The sims above were run on a RPI4 so the number of trials is fairly low. (Hence the plots are not very smooth at low error rates!) The .mat files starting with test.... or apptest... are simulation results from test_ldpc4.m, which can be plotted with plot_ldpc4.m
Files xxx_k128_summary.png shows some results with more trials (Ntrials=30000) for K=128 codes.
As expected the rate 1/4 codes (solid plots) have the best performance versus Eb/N0. Two examples are shown:
without APP, the H_128_512_222 case (blue) has slightly better BER at low Eb, but shows an error floor.
The green plot is a slightly different H matrix, whose performance is very slightly worse at (say) 2 dB, but
has no error floor. The magenta plot shows how prior information can improve its performance.

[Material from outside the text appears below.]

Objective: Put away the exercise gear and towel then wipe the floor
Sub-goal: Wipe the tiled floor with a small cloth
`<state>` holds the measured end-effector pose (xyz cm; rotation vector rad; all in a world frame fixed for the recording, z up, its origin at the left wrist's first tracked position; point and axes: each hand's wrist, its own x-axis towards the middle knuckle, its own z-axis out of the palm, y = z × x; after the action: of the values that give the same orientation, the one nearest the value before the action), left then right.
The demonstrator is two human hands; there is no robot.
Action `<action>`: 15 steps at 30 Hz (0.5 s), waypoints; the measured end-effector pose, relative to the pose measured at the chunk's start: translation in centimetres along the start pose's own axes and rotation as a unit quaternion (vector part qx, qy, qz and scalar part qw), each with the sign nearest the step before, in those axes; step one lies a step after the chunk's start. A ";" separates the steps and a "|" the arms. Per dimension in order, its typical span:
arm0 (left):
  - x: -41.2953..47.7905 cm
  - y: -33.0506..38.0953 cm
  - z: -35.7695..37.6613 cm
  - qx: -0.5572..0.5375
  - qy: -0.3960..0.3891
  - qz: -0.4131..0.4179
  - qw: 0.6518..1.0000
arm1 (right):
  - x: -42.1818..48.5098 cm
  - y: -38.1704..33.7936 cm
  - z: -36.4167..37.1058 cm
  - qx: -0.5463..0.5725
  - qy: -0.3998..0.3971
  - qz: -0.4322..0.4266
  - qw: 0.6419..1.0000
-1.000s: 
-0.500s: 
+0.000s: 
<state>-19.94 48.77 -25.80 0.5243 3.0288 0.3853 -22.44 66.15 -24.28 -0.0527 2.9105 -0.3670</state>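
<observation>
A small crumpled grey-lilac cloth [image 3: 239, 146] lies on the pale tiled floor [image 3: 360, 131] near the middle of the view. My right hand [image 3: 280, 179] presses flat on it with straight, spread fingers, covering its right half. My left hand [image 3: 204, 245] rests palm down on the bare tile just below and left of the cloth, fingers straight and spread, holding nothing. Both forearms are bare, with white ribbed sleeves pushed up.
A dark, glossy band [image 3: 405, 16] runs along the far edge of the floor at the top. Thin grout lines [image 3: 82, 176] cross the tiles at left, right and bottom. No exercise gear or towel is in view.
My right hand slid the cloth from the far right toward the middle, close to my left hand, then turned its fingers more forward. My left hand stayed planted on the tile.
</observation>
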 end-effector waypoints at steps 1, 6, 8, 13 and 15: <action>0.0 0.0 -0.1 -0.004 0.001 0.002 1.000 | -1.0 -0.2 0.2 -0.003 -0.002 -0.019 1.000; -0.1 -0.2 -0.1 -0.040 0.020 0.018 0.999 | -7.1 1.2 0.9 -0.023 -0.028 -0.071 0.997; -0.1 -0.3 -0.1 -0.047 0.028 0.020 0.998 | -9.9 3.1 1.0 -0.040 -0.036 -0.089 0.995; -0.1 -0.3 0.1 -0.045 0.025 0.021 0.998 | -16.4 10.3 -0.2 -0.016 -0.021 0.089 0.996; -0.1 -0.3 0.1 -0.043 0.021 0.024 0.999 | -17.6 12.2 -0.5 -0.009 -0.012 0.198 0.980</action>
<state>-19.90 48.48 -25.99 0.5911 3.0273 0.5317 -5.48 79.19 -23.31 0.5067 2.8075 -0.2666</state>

For comparison, plots of the K=128 rate 1/3 code considered above, plus a K=128, rate 1/2 are also shown. Note the rate 1/3 case (we used above) has an error floor.
Files xxx_k256_summary.png illustrate results for K=256 parity check matrices listed in the figure legends. For example, two rate 1/4 codes are shown (dashed) and once again, one is better at lower SNRs, but suffers from an error floor. The rate 1/3 code (blue) performs quite well, with no error floor. The black curve is a rate 1/2 code. These simulations all used Ntrials=30000, with standard decoding (i.e. no prior information about information bit distributions).